■ Instructions to follow ■
Output each record below exactly. No images go in the copy.

■ Records shown ■
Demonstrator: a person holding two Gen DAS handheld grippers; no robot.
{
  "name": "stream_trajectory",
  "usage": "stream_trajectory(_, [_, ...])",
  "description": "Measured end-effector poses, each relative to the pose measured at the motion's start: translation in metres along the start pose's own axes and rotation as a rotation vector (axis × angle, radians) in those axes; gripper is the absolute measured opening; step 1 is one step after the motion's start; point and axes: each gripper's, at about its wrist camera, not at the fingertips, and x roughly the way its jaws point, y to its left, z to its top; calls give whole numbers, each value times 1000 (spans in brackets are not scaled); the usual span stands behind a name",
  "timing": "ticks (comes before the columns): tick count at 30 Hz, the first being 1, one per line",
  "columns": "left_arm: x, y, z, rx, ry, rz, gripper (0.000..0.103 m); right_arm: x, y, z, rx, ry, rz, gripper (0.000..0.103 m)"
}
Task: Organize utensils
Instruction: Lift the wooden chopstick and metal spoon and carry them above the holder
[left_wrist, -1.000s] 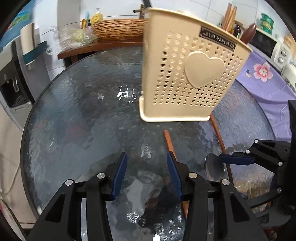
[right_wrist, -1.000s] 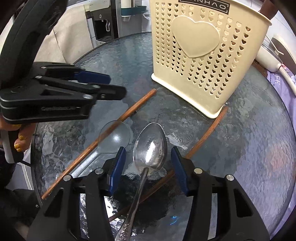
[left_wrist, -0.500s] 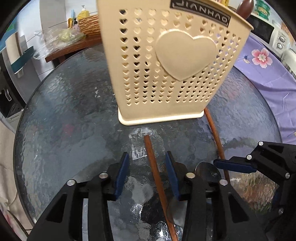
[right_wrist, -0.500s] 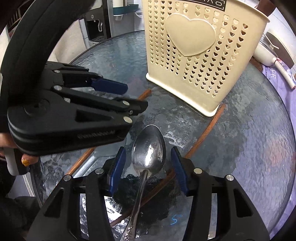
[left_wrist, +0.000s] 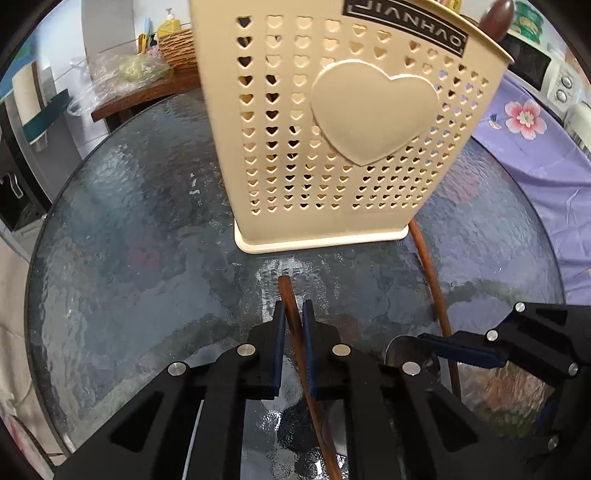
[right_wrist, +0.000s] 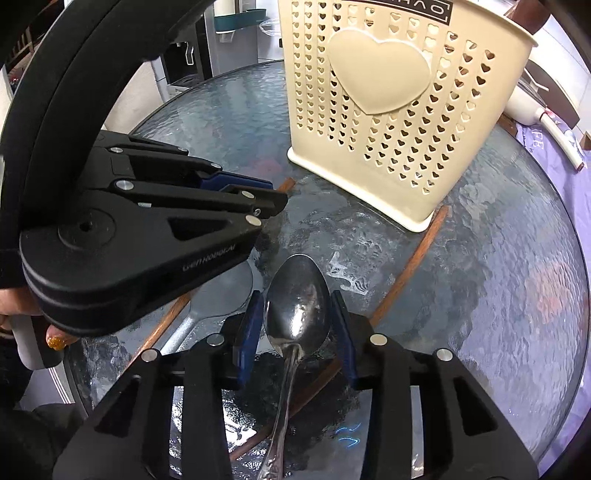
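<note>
Seemingly both tools are settling onto their utensils at once. From the left wrist view, the left gripper (left_wrist: 293, 345) has just been closing and now clamps a brown wooden chopstick (left_wrist: 295, 332) near its far end, pads pressed to both sides. That chopstick lies flat on the round textured glass table (left_wrist: 129, 258), its tip just short of the cream perforated utensil holder (left_wrist: 332, 147), which stands upright with a raised heart on its face. A second chopstick (left_wrist: 436, 295) runs from the holder's right corner toward the camera. Both sticks look thin, rigid and light; on hard glass they would likely roll or slide, so a grip near one end suits standing it into the holder, though the long free end may swing.

From the right wrist view, the right gripper (right_wrist: 297, 328) has just been closing around a metal spoon (right_wrist: 297, 299); its blue pads flank the bowl, and whether they already press on it cannot be told. This spoon is shiny, smooth and stiff, with an ornamented handle running back under the tool. Polished steel is probably slippery, and the curved bowl offers poor purchase; the neck might hold better. A grey spoon (right_wrist: 221, 295) lies beside it, partly under the left gripper.
</note>
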Motion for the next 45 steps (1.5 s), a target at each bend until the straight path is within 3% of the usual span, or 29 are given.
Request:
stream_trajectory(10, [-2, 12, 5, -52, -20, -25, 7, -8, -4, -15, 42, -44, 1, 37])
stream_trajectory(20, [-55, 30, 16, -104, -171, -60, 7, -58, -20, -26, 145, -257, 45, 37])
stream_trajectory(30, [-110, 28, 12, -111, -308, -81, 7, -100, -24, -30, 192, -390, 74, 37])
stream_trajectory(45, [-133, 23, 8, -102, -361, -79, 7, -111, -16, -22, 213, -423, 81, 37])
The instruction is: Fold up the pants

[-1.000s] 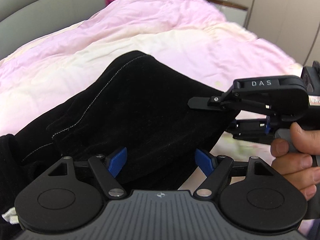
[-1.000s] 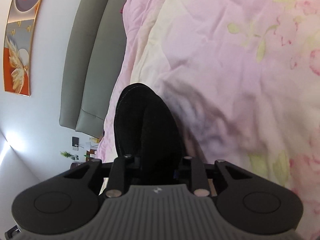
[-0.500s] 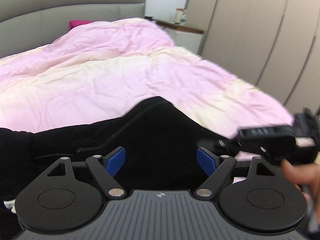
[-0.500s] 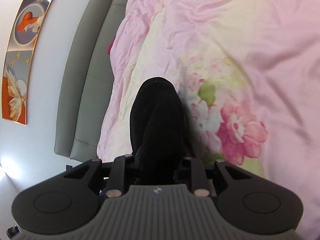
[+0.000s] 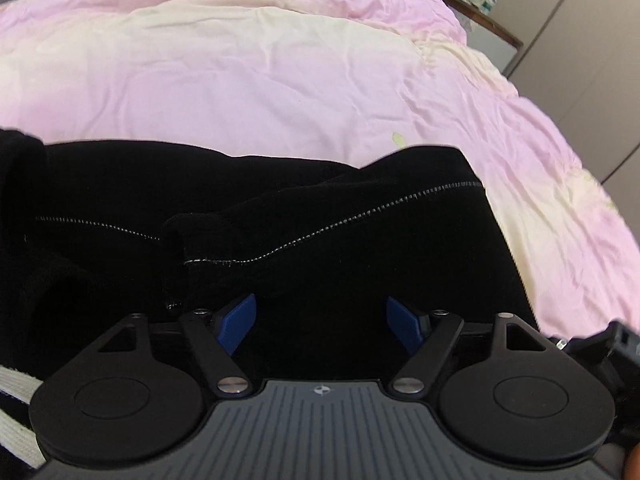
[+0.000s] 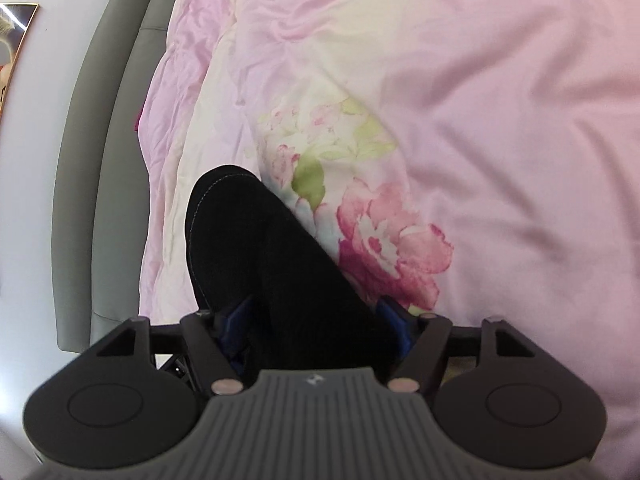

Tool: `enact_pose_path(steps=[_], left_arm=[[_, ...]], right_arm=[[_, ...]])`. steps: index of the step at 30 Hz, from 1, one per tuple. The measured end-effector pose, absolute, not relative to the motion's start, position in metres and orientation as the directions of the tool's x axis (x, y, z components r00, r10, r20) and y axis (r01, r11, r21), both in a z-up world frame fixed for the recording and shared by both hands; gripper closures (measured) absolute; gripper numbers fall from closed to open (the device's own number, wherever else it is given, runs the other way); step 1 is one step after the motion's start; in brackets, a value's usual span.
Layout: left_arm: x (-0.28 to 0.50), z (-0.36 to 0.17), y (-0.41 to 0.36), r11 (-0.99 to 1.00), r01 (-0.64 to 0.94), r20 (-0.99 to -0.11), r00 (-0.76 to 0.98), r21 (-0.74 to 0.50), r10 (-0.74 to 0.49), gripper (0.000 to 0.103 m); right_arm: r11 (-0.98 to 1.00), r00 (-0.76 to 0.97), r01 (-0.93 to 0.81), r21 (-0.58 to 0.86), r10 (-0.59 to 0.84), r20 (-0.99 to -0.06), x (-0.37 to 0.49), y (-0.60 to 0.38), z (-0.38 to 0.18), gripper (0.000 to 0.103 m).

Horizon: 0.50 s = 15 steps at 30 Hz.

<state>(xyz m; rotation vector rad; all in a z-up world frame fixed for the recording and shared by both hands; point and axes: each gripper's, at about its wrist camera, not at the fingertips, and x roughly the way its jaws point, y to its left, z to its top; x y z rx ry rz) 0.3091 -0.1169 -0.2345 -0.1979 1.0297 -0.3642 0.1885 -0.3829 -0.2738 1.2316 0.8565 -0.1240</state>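
Black pants [image 5: 280, 232] with white stitching lie spread on the pink quilt, filling the lower half of the left wrist view. My left gripper [image 5: 322, 322] is open, its blue pads [image 5: 236, 322] apart just over the black cloth. In the right wrist view a fold of the same pants [image 6: 256, 248] runs between my right gripper's [image 6: 316, 324] blue pads [image 6: 394, 320], which stand wider apart than before with cloth still between them. Part of the right gripper shows at the lower right of the left wrist view [image 5: 616, 344].
The pink and cream quilt [image 5: 280, 60] with a flower print [image 6: 384, 240] covers the bed. A grey headboard [image 6: 92, 184] is at the left, a nightstand [image 5: 488, 20] and wardrobe doors [image 5: 580, 60] at the far right. A white band of cloth [image 5: 16, 388] lies at the lower left.
The pants have come down from a raised fold to lie flat on the quilt. Both grippers dropped lower. The right gripper's jaws have spread wider around the cloth.
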Motion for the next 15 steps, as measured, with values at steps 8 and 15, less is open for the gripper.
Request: enact_pose_path(steps=[8, 15], left_arm=[[0.262, -0.205, -0.092, 0.908, 0.192, -0.704, 0.578, -0.373, -0.412, 0.025], [0.233, -0.216, -0.086, 0.824, 0.261, -0.676, 0.475, -0.503, -0.563, 0.025]], right_arm=[[0.373, 0.727, 0.424, 0.825, 0.403, -0.556, 0.194, -0.374, -0.266, 0.071], [0.373, 0.768, 0.323, 0.87, 0.433, -0.471, 0.186, -0.358, -0.241, 0.074]])
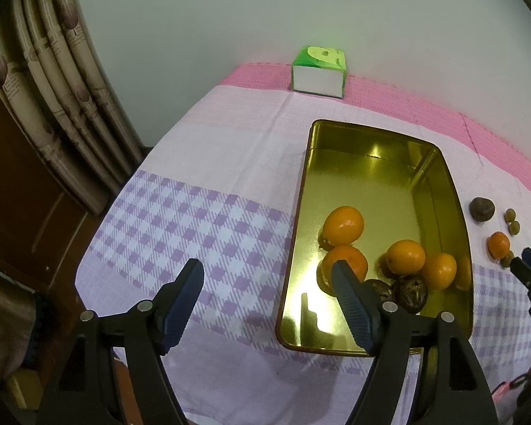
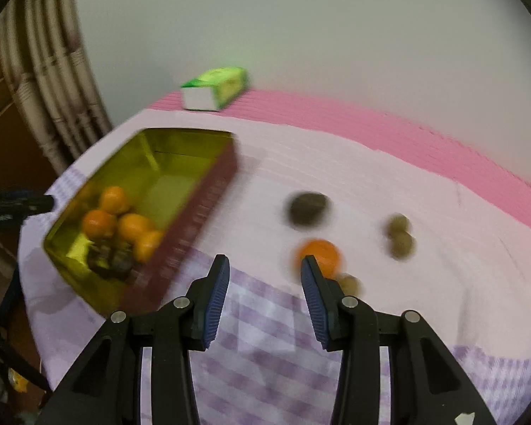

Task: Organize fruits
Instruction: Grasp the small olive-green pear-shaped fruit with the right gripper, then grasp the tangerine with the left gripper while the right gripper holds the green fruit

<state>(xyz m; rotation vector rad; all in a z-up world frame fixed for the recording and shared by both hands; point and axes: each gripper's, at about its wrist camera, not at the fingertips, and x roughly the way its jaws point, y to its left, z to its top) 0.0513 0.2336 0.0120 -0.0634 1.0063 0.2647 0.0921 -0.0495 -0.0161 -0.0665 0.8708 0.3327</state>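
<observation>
A gold tin [image 1: 453,191] on the checked cloth holds several oranges [image 1: 343,225] and two dark wrinkled fruits [image 1: 412,292] at its near end. My left gripper [image 1: 267,264] hovers open over the tin's near left rim with nothing between its fingers. To the right of the tin, a loose orange [image 2: 320,253], a dark round fruit [image 2: 306,209] and small green fruits [image 2: 401,242] lie on the cloth. My right gripper [image 2: 265,258] stands open and empty just short of the loose orange, its right finger overlapping it. The right wrist view is blurred.
A green tissue box [image 1: 318,71] stands at the back of the table by the wall. A curtain [image 1: 53,81] and wooden panelling lie beyond the table's left edge. The cloth [image 1: 194,177] left of the tin is bare.
</observation>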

■ Answer to the exercise ■
Demonstrator: a person holding two Gen DAS handheld grippers; no robot.
{
  "name": "stream_trajectory",
  "usage": "stream_trajectory(_, [_, ...])",
  "description": "Measured end-effector poses, each relative to the pose measured at the motion's start: translation in metres along the start pose's own axes and rotation as a rotation vector (axis × angle, radians) in those axes; gripper is the absolute measured opening; step 1 is one step after the motion's start; point and axes: each gripper's, at about its wrist camera, not at the fingertips, and x roughly the way its jaws point, y to its left, z to its top; calls give whole numbers, each value times 1000 (spans in brackets are not scaled); the usual span stands behind a name",
  "timing": "ticks (comes before the columns): tick count at 30 Hz, the first being 1, one per line",
  "columns": "left_arm: x, y, z, rx, ry, rz, gripper (0.000..0.103 m); right_arm: x, y, z, rx, ry, rz, gripper (0.000..0.103 m)"
}
Task: Organize utensils
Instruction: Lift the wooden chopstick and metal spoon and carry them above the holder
[left_wrist, -1.000s] 
[right_wrist, -1.000s] 
[left_wrist, -0.500s] 
[right_wrist, -0.500s] 
[left_wrist, +0.000s] 
[right_wrist, +0.000s] 
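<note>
Seemingly both tools are settling onto their utensils at once. From the left wrist view, the left gripper (left_wrist: 293, 345) has just been closing and now clamps a brown wooden chopstick (left_wrist: 295, 332) near its far end, pads pressed to both sides. That chopstick lies flat on the round textured glass table (left_wrist: 129, 258), its tip just short of the cream perforated utensil holder (left_wrist: 332, 147), which stands upright with a raised heart on its face. A second chopstick (left_wrist: 436, 295) runs from the holder's right corner toward the camera. Both sticks look thin, rigid and light; on hard glass they would likely roll or slide, so a grip near one end suits standing it into the holder, though the long free end may swing.

From the right wrist view, the right gripper (right_wrist: 297, 328) has just been closing around a metal spoon (right_wrist: 297, 299); its blue pads flank the bowl, and whether they already press on it cannot be told. This spoon is shiny, smooth and stiff, with an ornamented handle running back under the tool. Polished steel is probably slippery, and the curved bowl offers poor purchase; the neck might hold better. A grey spoon (right_wrist: 221, 295) lies beside it, partly under the left gripper.
</note>
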Motion for the next 45 steps (1.5 s), a target at each bend until the straight path is within 3% of the usual span, or 29 are given.
Request:
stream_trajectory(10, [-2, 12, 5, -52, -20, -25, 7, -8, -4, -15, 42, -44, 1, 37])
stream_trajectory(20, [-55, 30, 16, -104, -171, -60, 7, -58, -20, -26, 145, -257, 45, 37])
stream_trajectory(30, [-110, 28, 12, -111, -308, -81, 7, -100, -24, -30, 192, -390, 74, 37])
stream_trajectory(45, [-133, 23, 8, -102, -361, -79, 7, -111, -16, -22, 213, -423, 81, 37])
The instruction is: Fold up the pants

[-1.000s] 
[-1.000s] 
[-0.500s] 
[-0.500s] 
[+0.000s] 
[+0.000s] 

Tool: `enact_pose_path(steps=[_], left_arm=[[_, ...]], right_arm=[[_, ...]])`. steps: index of the step at 30 Hz, from 1, one per tuple. The measured end-effector pose, absolute, not relative to the motion's start, position in metres and orientation as the directions of the tool's x axis (x, y, z components r00, r10, r20) and y axis (r01, r11, r21), both in a z-up world frame fixed for the recording and shared by both hands; gripper closures (measured) absolute; gripper numbers fall from closed to open (the device's own number, wherever else it is given, runs the other way); step 1 is one step after the motion's start; in brackets, a value's usual span.
Layout: left_arm: x (-0.28 to 0.50), z (-0.36 to 0.17), y (-0.41 to 0.36), r11 (-0.99 to 1.00), r01 (-0.64 to 0.94), r20 (-0.99 to -0.11), r00 (-0.76 to 0.98), r21 (-0.74 to 0.50), r10 (-0.74 to 0.49), gripper (0.000 to 0.103 m); right_arm: r11 (-0.98 to 1.00), r00 (-0.76 to 0.97), r01 (-0.93 to 0.81), r21 (-0.58 to 0.86), r10 (-0.59 to 0.84), r20 (-0.99 to -0.06), x (-0.37 to 0.49), y (-0.60 to 0.38), z (-0.38 to 0.18), gripper (0.000 to 0.103 m).

Horizon: 0.50 s = 15 steps at 30 Hz.

<state>(xyz m; rotation vector rad; all in a z-up world frame fixed for the recording and shared by both hands; point and axes: each gripper's, at about its wrist camera, not at the fingertips, and x roughly the way its jaws point, y to its left, z to its top; x y z rx ry rz) 0.3091 -0.1169 -0.2345 -0.1979 1.0297 -0.3642 0.1885 -0.3829 -0.2738 1.2316 0.8565 -0.1240</state>
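Black pants [image 5: 280, 232] with white stitching lie spread on the pink quilt, filling the lower half of the left wrist view. My left gripper [image 5: 322, 322] is open, its blue pads [image 5: 236, 322] apart just over the black cloth. In the right wrist view a fold of the same pants [image 6: 256, 248] runs between my right gripper's [image 6: 316, 324] blue pads [image 6: 394, 320], which stand wider apart than before with cloth still between them. Part of the right gripper shows at the lower right of the left wrist view [image 5: 616, 344].
The pink and cream quilt [image 5: 280, 60] with a flower print [image 6: 384, 240] covers the bed. A grey headboard [image 6: 92, 184] is at the left, a nightstand [image 5: 488, 20] and wardrobe doors [image 5: 580, 60] at the far right. A white band of cloth [image 5: 16, 388] lies at the lower left.
The pants have come down from a raised fold to lie flat on the quilt. Both grippers dropped lower. The right gripper's jaws have spread wider around the cloth.
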Motion for the next 15 steps, as measured, with values at steps 8 and 15, less is open for the gripper.
Request: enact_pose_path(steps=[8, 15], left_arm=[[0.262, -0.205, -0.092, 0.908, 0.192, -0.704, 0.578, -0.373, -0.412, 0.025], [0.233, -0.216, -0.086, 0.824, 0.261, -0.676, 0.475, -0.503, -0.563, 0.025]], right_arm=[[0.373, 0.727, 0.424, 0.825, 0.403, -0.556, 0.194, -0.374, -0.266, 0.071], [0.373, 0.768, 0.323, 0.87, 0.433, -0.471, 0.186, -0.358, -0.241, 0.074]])

Task: Organize fruits
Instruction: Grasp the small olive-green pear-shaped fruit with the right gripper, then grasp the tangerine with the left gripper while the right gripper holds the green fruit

<state>(xyz m; rotation vector rad; all in a z-up world frame fixed for the recording and shared by both hands; point and axes: each gripper's, at about its wrist camera, not at the fingertips, and x roughly the way its jaws point, y to its left, z to its top) 0.0513 0.2336 0.0120 -0.0634 1.0063 0.2647 0.0921 -0.0495 -0.0161 -0.0665 0.8708 0.3327</state>
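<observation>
A gold tin [image 1: 453,191] on the checked cloth holds several oranges [image 1: 343,225] and two dark wrinkled fruits [image 1: 412,292] at its near end. My left gripper [image 1: 267,264] hovers open over the tin's near left rim with nothing between its fingers. To the right of the tin, a loose orange [image 2: 320,253], a dark round fruit [image 2: 306,209] and small green fruits [image 2: 401,242] lie on the cloth. My right gripper [image 2: 265,258] stands open and empty just short of the loose orange, its right finger overlapping it. The right wrist view is blurred.
A green tissue box [image 1: 318,71] stands at the back of the table by the wall. A curtain [image 1: 53,81] and wooden panelling lie beyond the table's left edge. The cloth [image 1: 194,177] left of the tin is bare.
</observation>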

Nothing else remains in this exercise.